Today was Day 6 of eight days of getting up at 5 AM. Getting up at 5 AM really bites the big one. No matter how often I do it, it doesn't get easier. Maybe working night shift will be worth the fact that I don't have to get up at 5 AM!

Last night, we had Bill's holiday party for work. We had a nice time...it was a cocktail hour, followed by a light dinner, at a hotel near his office. It was nice to see some of his coworkers whose company I enjoy. Halfway through the cocktail hour, I got a text message from my sister, telling me that my house was situated in the midst of a tornado warning and they were advising people to take to their basements. Luckily, when I got home, my house had not been hit by a tornado, and Otto was just fine. However, as I was driving home, I noticed that the area looked a little dark. Sure enough...our power was out! I had no idea where our flashlights here, so I wandered around looking for them by the light of my cell phone. I also had to set my cell phone's alarm to make sure I got up in time for work this morning.
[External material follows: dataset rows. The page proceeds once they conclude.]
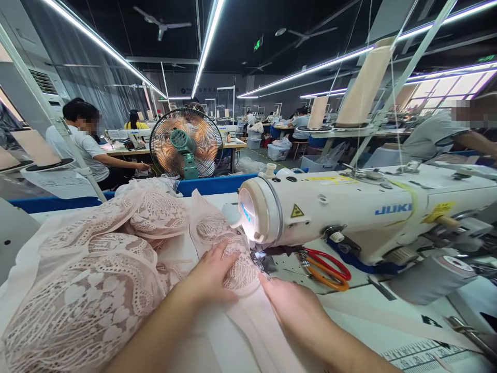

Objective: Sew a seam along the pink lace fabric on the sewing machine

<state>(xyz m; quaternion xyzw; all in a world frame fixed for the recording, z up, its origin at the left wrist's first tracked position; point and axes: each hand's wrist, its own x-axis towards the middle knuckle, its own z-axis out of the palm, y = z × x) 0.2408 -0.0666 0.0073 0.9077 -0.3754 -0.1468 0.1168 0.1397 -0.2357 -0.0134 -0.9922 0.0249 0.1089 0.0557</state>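
Observation:
A pale pink lace bra (243,267) lies partly under the needle area of the white sewing machine (310,202). Spread over its lace cup, my left hand (209,272) rests with fingers apart. Just in front of the presser foot (262,261), my right hand (293,305) pinches the bra's edge between thumb and fingers; some of these fingers are hidden underneath. The machine's lamp lights the needle area, where the needle itself is too small to make out.
A pile of pink lace bras (101,280) covers the table's left side. Scissors with red and orange handles (330,269) lie beside the machine, near a grey thread cone (430,280). Behind stand a fan (184,142) and a seated co-worker (83,142); another person (435,134) is at right.

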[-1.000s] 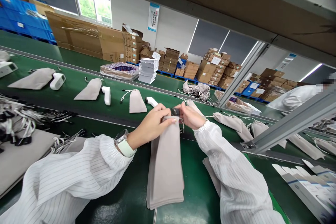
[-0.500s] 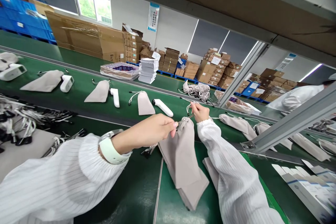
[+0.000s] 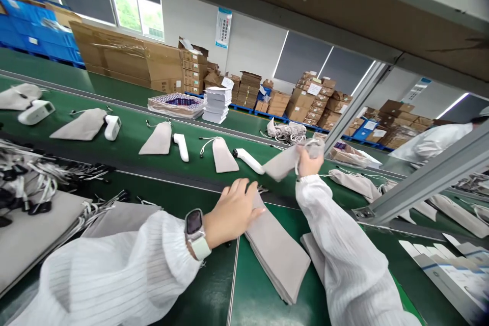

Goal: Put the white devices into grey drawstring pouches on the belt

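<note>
My right hand [image 3: 310, 161] is closed on a grey drawstring pouch [image 3: 281, 164], held up over the green belt; its top end is blurred. My left hand [image 3: 234, 211] has its fingers apart, palm down, at the upper end of a stack of flat grey pouches [image 3: 280, 254]. Left of the raised pouch, a white handheld device [image 3: 249, 161] with a dark tip lies on the belt beside another grey pouch [image 3: 224, 155]. More pouches and white devices lie in a row to the left.
A slanted metal post [image 3: 416, 173] stands right of my right hand, below an overhead shelf [image 3: 382, 10]. White boxes [image 3: 446, 275] lie at the lower right. Corded pouches [image 3: 28, 168] are heaped at the left. Across the belt stands a paper stack [image 3: 217, 104]. A person [image 3: 435, 142] is at the far right.
My right hand has lifted a pouch off the stack, up and right over the belt. My left hand has let go of the cord and opened. The row of pouches and devices has shifted right.
</note>
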`<state>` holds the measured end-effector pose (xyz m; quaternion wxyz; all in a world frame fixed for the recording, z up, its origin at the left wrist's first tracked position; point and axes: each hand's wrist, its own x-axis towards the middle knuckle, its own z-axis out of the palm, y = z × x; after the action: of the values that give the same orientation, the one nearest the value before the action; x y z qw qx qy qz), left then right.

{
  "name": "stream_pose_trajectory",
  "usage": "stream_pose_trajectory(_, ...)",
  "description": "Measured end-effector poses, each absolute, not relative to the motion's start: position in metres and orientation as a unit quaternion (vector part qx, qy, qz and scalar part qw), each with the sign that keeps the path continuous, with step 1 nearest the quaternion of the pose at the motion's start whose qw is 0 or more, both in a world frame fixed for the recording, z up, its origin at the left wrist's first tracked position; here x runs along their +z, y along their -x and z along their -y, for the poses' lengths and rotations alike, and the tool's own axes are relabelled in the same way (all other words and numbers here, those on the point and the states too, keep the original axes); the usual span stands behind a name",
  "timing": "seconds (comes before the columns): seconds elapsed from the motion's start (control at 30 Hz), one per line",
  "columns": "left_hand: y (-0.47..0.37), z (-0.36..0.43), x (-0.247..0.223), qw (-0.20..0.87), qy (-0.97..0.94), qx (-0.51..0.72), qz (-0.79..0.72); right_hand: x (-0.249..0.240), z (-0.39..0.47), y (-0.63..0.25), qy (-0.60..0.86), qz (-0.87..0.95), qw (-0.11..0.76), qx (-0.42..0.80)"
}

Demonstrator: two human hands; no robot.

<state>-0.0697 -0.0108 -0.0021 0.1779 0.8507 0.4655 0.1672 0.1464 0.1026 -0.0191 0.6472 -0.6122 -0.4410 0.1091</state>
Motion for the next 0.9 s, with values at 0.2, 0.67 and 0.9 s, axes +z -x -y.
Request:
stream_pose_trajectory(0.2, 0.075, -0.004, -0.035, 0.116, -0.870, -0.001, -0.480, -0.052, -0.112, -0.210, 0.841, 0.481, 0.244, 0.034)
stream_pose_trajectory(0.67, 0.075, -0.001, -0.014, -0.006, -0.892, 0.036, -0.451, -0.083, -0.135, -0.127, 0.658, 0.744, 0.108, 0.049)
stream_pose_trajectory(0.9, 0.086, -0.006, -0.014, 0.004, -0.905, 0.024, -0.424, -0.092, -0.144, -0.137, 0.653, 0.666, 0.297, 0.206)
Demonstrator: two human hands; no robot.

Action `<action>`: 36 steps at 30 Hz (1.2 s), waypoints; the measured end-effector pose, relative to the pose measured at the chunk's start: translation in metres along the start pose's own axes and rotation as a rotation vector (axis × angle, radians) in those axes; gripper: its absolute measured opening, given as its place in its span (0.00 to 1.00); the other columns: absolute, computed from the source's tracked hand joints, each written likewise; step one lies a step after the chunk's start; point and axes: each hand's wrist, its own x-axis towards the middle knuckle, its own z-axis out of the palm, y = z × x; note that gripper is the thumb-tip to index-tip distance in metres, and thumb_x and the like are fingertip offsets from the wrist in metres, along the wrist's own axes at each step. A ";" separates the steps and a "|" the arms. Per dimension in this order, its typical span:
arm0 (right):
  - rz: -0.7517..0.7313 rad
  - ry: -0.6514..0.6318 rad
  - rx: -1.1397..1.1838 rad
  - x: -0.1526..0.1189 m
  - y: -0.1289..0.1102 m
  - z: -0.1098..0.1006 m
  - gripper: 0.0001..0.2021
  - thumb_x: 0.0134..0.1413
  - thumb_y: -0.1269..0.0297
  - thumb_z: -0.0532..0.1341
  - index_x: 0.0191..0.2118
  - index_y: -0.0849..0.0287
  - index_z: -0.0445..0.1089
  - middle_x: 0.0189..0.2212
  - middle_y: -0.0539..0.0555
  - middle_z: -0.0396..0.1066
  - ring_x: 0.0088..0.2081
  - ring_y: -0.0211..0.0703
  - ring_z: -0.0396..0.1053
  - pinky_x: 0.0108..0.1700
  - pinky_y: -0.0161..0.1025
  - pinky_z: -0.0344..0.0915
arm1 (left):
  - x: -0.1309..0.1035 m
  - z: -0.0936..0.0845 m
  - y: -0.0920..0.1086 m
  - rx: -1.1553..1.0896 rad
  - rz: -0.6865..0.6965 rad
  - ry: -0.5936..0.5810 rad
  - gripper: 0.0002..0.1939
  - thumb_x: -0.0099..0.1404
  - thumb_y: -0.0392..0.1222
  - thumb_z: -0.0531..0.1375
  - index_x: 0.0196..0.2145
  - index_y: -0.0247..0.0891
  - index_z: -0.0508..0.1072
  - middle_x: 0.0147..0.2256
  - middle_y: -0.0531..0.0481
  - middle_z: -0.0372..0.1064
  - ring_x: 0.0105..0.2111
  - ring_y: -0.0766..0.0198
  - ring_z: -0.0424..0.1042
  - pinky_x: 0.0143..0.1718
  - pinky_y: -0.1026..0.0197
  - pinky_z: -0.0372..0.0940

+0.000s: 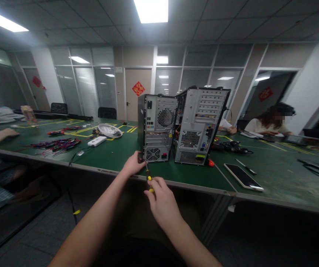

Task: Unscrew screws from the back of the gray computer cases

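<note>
A yellow-and-black screwdriver (148, 175) is in my right hand (163, 202), with the fingers closed round its handle. Its shaft points up to the lower left corner of the back of a computer case (155, 142). At that same corner is my left hand (133, 164), its fingers curled against the case's side and the thumb close to the screwdriver's tip. The exact contact at the tip is too small to make out. A second, taller computer case (195, 126) stands upright just to the right, its back panel facing me too.
On the green table (108, 157) lie a bundle of thin wires (56, 144), a white basket (109, 130) and a white power strip (96, 141) to the left. Rightward are black cables (233, 147), a phone (243, 177) and a pen-like tool (245, 167). Other people sit at both sides.
</note>
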 end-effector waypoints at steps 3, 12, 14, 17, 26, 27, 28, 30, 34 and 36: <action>0.040 0.020 0.037 0.001 -0.003 -0.001 0.08 0.65 0.71 0.64 0.48 0.58 0.71 0.47 0.57 0.72 0.44 0.49 0.77 0.47 0.45 0.75 | 0.000 0.000 0.001 0.000 0.001 0.005 0.28 0.62 0.49 0.68 0.56 0.38 0.67 0.39 0.46 0.77 0.38 0.57 0.77 0.39 0.60 0.67; 0.026 0.041 0.101 0.001 0.002 0.002 0.12 0.61 0.73 0.68 0.49 0.59 0.73 0.48 0.59 0.75 0.47 0.51 0.77 0.52 0.47 0.73 | -0.002 -0.001 0.003 0.004 -0.011 0.006 0.28 0.62 0.48 0.69 0.56 0.38 0.67 0.39 0.46 0.77 0.38 0.57 0.77 0.38 0.61 0.66; 0.020 0.048 0.119 0.002 0.003 0.002 0.13 0.60 0.73 0.68 0.50 0.59 0.74 0.49 0.59 0.75 0.49 0.52 0.77 0.53 0.47 0.73 | -0.001 -0.001 0.002 0.001 -0.008 0.010 0.28 0.62 0.48 0.69 0.56 0.38 0.67 0.38 0.46 0.77 0.38 0.57 0.77 0.38 0.60 0.67; 0.003 0.054 0.136 0.002 0.001 0.000 0.13 0.62 0.74 0.66 0.52 0.59 0.74 0.49 0.60 0.76 0.50 0.51 0.77 0.55 0.47 0.73 | -0.001 0.000 0.000 -0.006 -0.004 0.008 0.28 0.62 0.48 0.68 0.56 0.38 0.67 0.38 0.46 0.77 0.38 0.57 0.77 0.38 0.60 0.67; -0.027 0.074 0.113 0.001 0.000 0.000 0.15 0.66 0.73 0.60 0.56 0.62 0.75 0.53 0.63 0.75 0.51 0.51 0.77 0.56 0.47 0.75 | 0.000 0.000 -0.002 -0.012 0.002 0.008 0.28 0.62 0.48 0.68 0.56 0.38 0.67 0.39 0.46 0.77 0.38 0.57 0.77 0.39 0.59 0.68; -0.030 0.072 0.105 0.001 0.001 0.000 0.16 0.66 0.73 0.60 0.56 0.61 0.76 0.53 0.63 0.75 0.51 0.51 0.77 0.56 0.47 0.75 | 0.000 0.000 -0.001 -0.010 0.000 0.009 0.28 0.62 0.48 0.68 0.56 0.38 0.67 0.39 0.46 0.77 0.38 0.57 0.77 0.39 0.60 0.68; -0.032 0.070 0.096 0.001 0.001 0.001 0.16 0.66 0.73 0.60 0.56 0.60 0.76 0.54 0.63 0.75 0.51 0.51 0.77 0.56 0.47 0.75 | 0.000 0.000 -0.001 -0.006 -0.001 0.010 0.28 0.62 0.48 0.68 0.56 0.38 0.67 0.39 0.46 0.77 0.38 0.57 0.77 0.39 0.60 0.68; -0.037 0.061 0.075 0.000 0.001 0.001 0.17 0.65 0.74 0.60 0.56 0.59 0.77 0.54 0.62 0.75 0.50 0.50 0.78 0.56 0.46 0.75 | 0.000 0.000 0.000 0.000 -0.003 0.011 0.28 0.62 0.49 0.68 0.56 0.38 0.67 0.39 0.46 0.77 0.39 0.57 0.78 0.39 0.60 0.68; -0.042 0.022 0.010 -0.001 0.001 0.001 0.19 0.63 0.77 0.60 0.56 0.58 0.77 0.56 0.63 0.73 0.52 0.51 0.77 0.57 0.48 0.74 | 0.000 0.000 0.000 -0.004 -0.003 0.003 0.28 0.62 0.49 0.68 0.56 0.38 0.67 0.39 0.46 0.77 0.38 0.57 0.78 0.39 0.60 0.68; -0.043 0.006 -0.020 -0.002 0.001 0.000 0.19 0.62 0.78 0.59 0.55 0.58 0.77 0.57 0.62 0.72 0.53 0.52 0.76 0.58 0.50 0.74 | 0.000 0.000 0.000 -0.009 -0.003 0.002 0.28 0.62 0.49 0.69 0.56 0.38 0.67 0.39 0.46 0.77 0.38 0.57 0.78 0.39 0.60 0.68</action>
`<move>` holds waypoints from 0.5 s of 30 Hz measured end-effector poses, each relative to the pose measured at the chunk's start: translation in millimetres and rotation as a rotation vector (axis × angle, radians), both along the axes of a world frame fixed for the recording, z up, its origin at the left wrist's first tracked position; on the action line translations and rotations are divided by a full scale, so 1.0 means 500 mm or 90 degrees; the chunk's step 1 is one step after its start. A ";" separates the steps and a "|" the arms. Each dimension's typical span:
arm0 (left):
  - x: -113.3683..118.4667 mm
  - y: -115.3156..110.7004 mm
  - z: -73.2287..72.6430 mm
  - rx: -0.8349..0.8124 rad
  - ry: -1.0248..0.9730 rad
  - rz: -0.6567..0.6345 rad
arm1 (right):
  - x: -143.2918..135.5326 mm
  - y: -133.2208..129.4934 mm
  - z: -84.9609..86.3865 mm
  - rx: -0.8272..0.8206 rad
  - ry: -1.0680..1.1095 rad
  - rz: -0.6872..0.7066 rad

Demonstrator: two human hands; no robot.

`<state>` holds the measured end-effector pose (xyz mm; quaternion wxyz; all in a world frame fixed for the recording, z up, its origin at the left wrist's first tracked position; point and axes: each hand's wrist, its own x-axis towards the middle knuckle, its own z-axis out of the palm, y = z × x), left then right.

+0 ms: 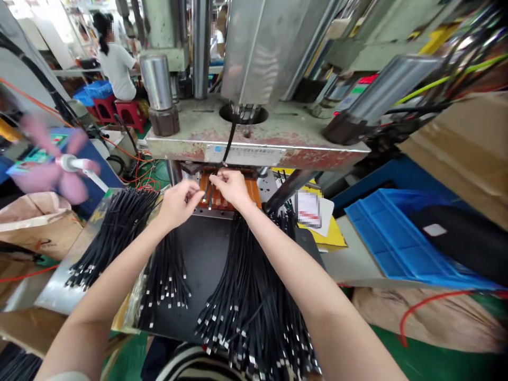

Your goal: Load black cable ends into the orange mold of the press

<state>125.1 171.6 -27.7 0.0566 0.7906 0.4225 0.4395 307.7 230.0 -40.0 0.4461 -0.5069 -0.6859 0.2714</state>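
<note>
At the front of a press, an orange fixture plate sits low between the posts. Over it my right hand is closed in a pinch on a thin black cable, whose metal-tipped end points down toward me. Just left of that, my left hand has its fingers curled and the thumb close to them, beside the cable; whatever lies between them is too small to make out. Below my right forearm spreads a thick bundle of black cables with silver plugs. A smaller cable bundle lies beneath my left forearm.
Another cable bundle lies at left on a metal surface. The press's heavy plate overhangs my hands. A pink fan spins at left. Blue bins stand at right. A person in white sits in the background.
</note>
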 end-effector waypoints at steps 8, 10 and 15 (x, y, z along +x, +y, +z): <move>-0.027 0.027 -0.080 0.030 0.206 -0.200 | 0.005 0.041 -0.010 -0.081 -0.105 0.017; -0.022 0.021 -0.083 0.052 0.233 -0.180 | 0.010 0.040 -0.009 -0.089 -0.114 0.003; -0.015 -0.010 -0.075 0.059 0.363 -0.159 | 0.009 0.017 -0.018 -0.026 -0.050 0.005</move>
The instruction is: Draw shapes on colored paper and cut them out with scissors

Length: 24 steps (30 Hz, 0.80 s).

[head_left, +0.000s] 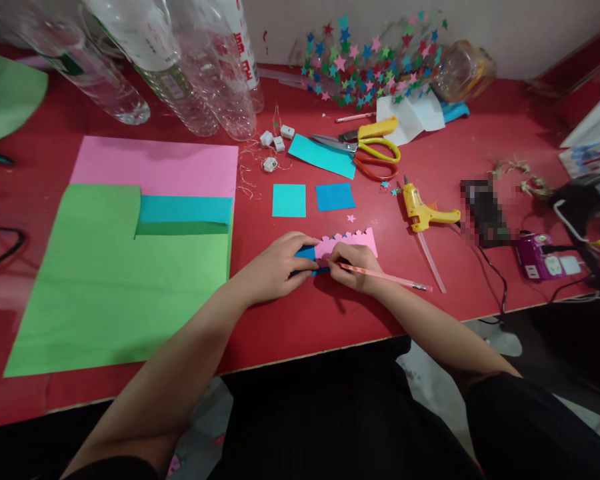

Needless to say, I did NOT sleep well. I will be stopping at Wal-Mart for a better flashlight or two and also a travel alarm clock on the way home today. Word is that power outages happen a lot in our neck of the woods, and next time I want to be ready!

And now, here's to the end of this completely random stream-of-consciousness post!

Saturday, October 14, 2006

One week...

So a week from this very moment, I will be a married woman, enjoying my big par-tay! ONE WEEK! It's amazing...

When we got engaged last August, as we picked a date, it was so nebulous and far off and in the future that I wondered if it would ever get here. Come to think of it, when I started nursing school and thought of my eventual graduation in December of 2006 (this was back in July of 2003), it was also so nebulous and far off in the future that I wondered if it would ever get here. Now, things are finally starting to happen. On Thursday, I had my last official class of my last official class before my practicum. And tomorrow, I have my last clinical before my practicum. Oh, and did I mention that I am getting married IN A WEEK?!?!?!?!?!?!?!??!!??!?!

I can't wait to rejoin Real Life. Things have been on hold for so long that I don't know what it will feel like to have Free Time. All I know is that it will feel GOOD!

And the new hair is a hit, thank you very much...an expensive hit, but a hit just the same!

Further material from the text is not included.